FOMO alpha 0.05

peterpis · September 3, 2023, 4:09pm

Hello,

I noticed that EdgeImpulse has two MobileNetV2 architecture settings, the one with weights for alpha 0.1 and for alpha 0.35. However in the documentation it is stated that it is possible to get the models with alpha 0.05 aswell. It is stated in FOMO documentation that the smallest version of FOMO (96x96 grayscale input, MobileNetV2 0.05 alpha) runs in <100KB RAM, however when I try to set the alpha in expert mode to 0.05 and train the model, I get the exact same inference time, peak ram usage and flash usage as with alpha 0.1. Did I set the alpha incorrectly? The weights I used are from MobileNetV2 arcitecture:

WEIGHTS_PATH = ‘./transfer-learning-weights/edgeimpulse/MobileNetV2.0_05.96x96.grayscale.bsize_64.lr_0_05.epoch_334.val_loss_4.53.hdf5’

Thank you in advance!

matkelcey · September 5, 2023, 11:01pm

Hi @peterpis

Great point! TL;DR is that alpha=0.1 and 0.05 give the same result, I’ll explain why…

The alpha parameter controls the channel depth across the MobileNet, the higher the alpha, the more channels each block has.

Additionally we don’t use the entire MobileNet for FOMO, we instead cut near the top so we’re only using part of it (see the cut point section of the docs ). By default we cut at block_6_expand_relu

If compare the shapes of the feature maps at the start of the MobileNet, at this cut point, and the end of the MobileNet (block_16_project_BN) for different alphas we see the following…

alpha | input         | at block_6   |  at block_16
------+---------------+--------------+---------------
0.35  | (320, 320, 3) | (40, 40, 96) | (10, 10, 112) 
0.1   | (320, 320, 3) | (40, 40, 48) | (10, 10, 32)
0.05  | (320, 320, 3) | (40, 40, 48) | (10, 10, 16)

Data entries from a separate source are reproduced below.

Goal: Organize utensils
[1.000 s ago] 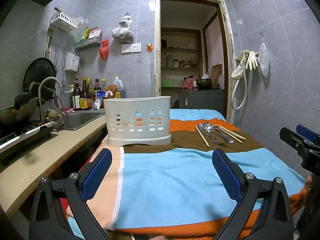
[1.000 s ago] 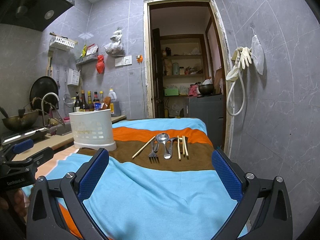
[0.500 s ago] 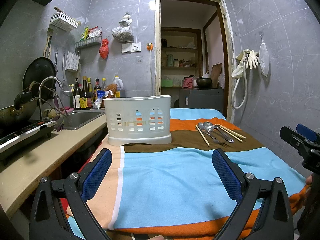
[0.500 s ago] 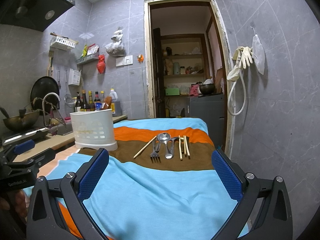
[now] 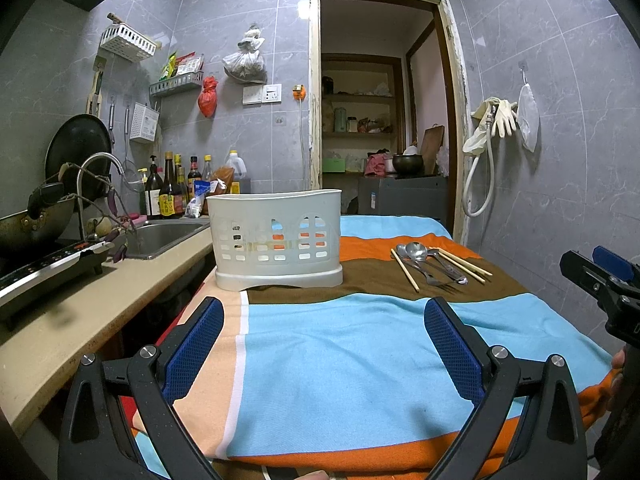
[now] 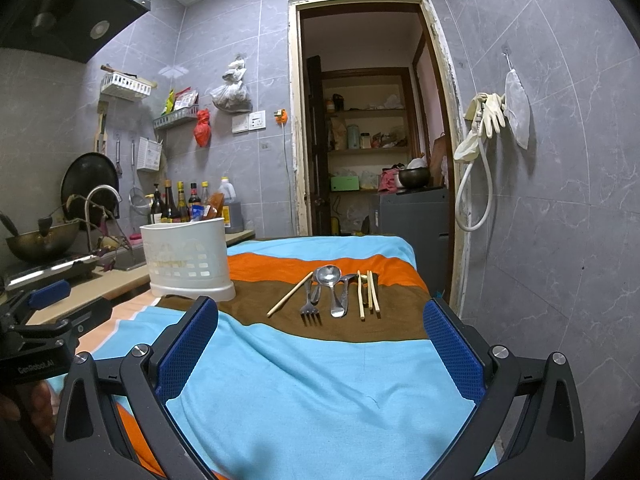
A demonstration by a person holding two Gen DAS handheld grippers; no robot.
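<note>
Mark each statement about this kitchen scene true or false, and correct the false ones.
1. The white utensil caddy stands upright on the striped cloth. True.
2. The fork is already inside the caddy. False: it lies on the cloth's brown band beside the spoons and chopsticks.
3. The right gripper is shut on a chopstick. False: its jaws are wide apart and hold nothing.
4. The left gripper is open and empty. True.
5. One chopstick lies apart from the others, left of the fork. True.
6. The caddy sits to the right of the cutlery. False: it sits to the left.
</note>
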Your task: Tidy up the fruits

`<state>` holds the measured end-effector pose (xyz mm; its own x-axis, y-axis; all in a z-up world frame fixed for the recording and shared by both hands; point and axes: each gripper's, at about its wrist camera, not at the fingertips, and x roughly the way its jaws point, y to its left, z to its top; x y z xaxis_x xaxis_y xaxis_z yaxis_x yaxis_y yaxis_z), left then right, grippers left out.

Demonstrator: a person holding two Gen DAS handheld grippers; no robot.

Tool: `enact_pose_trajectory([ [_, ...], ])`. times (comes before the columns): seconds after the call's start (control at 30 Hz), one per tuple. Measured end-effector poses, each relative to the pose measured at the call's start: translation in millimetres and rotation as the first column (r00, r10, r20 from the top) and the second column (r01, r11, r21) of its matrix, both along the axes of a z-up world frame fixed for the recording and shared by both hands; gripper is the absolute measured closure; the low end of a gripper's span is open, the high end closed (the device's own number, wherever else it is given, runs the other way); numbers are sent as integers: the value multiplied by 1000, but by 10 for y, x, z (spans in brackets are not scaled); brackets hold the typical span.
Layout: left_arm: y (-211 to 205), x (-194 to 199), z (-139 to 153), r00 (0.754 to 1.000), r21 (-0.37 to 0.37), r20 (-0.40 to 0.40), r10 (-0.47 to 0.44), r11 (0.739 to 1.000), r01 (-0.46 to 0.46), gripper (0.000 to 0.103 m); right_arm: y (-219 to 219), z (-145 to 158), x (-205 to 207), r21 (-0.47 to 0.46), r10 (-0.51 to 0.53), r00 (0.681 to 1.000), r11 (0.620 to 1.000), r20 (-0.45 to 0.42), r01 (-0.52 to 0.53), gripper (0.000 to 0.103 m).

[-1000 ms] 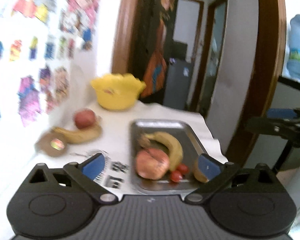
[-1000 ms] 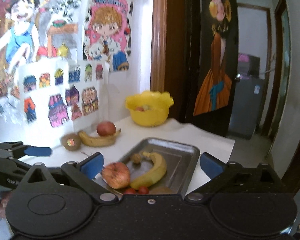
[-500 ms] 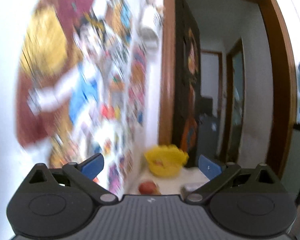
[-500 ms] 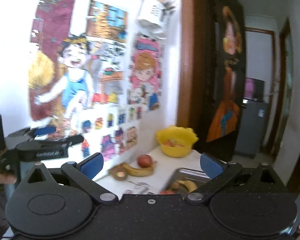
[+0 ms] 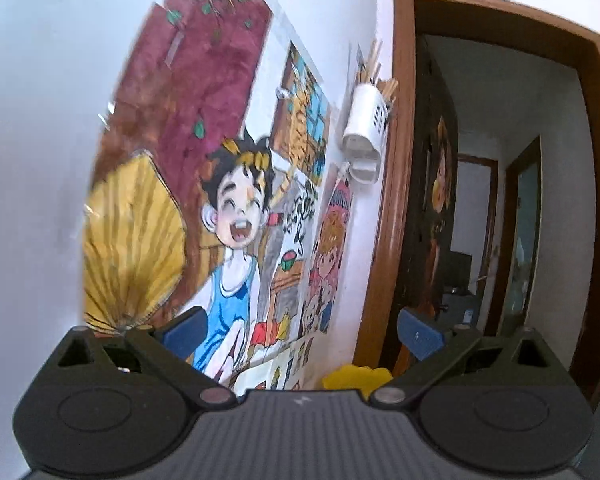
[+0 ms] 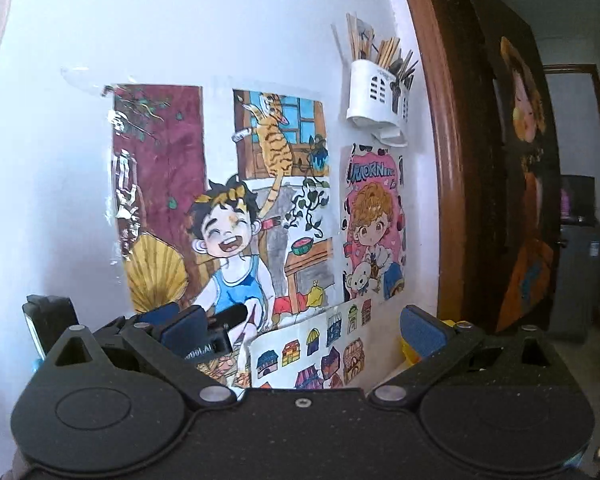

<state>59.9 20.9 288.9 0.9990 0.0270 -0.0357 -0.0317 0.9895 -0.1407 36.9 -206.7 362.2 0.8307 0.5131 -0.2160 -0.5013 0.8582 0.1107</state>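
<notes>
- Both grippers point up at the wall, not at the work: left gripper (image 5: 300,330) and right gripper (image 6: 302,326) each have jaws spread wide with nothing between them
- Fruit itself is out of frame in both views; only hint of the task area is the yellow bowl (image 5: 356,376), a sliver showing just above the left gripper body (a second yellow sliver sits by the right gripper's right finger, likely the same bowl)
- Bench not visible, so can't say where any fruit lies now
- Judgement: raised, empty, wide-open pose reads as a rest or between-steps posture, not a reach; can't tell from this how much sorting is done
- Left gripper shows in the right wrist view low left, just beside the right gripper's left finger, so the two are close side by side
- Edges to mind: wall with posters (image 6: 228,216) straight ahead, white utensil holder (image 6: 378,94) mounted high near the door frame (image 6: 440,160), which bounds the right side
- Open room: doorway and hall to the right; to resume, both would need to tilt down toward the bowl (my guess)
</notes>
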Motion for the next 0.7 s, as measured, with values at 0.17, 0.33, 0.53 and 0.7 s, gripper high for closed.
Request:
enact_pose_trajectory([
  [0.17, -121, 298, -462, 999, 57, -34, 7, 998, -5, 0, -93, -485, 472, -63, 18, 999, 998, 32, -16, 1],
  [0.33, -175, 705, -1063, 990, 88, -134, -52, 994, 64, 0, -210, -1064, 1073, -86, 18, 999, 996, -47, -22, 1],
  [0.53, -246, 1211, -1647, 967, 96, -245, -63, 991, 89, 0, -233, -1567, 1764, -107, 51, 990, 992, -131, -65, 1],
  [0.7, -300, 1456, -2037, 952, 120, -300, -61, 988, 101, 0, -200, -1983, 2325, -87, 65, 976, 993, -206, -84, 1],
])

So even though the full MobileNet alpha=0.05 is smaller it turns out at the cut point we take it the truncated network is the same for alpha=0.1 or 0.05

Sorry for the confusion, we’ll update the docs to describe this and just reference 0.1
Mat

peterpis · September 13, 2023, 9:13pm

Hello,

thank for your clarification of the architecture. However, I still don’t understand why I get model size of around 235 kB RAM when using MobileNetV2 with multiplier 0.1 for cortex M4, while in the documentation RAM less than 100 kB with 10 fps inference is stated. Is there another way that was used to reduce the model size?

pet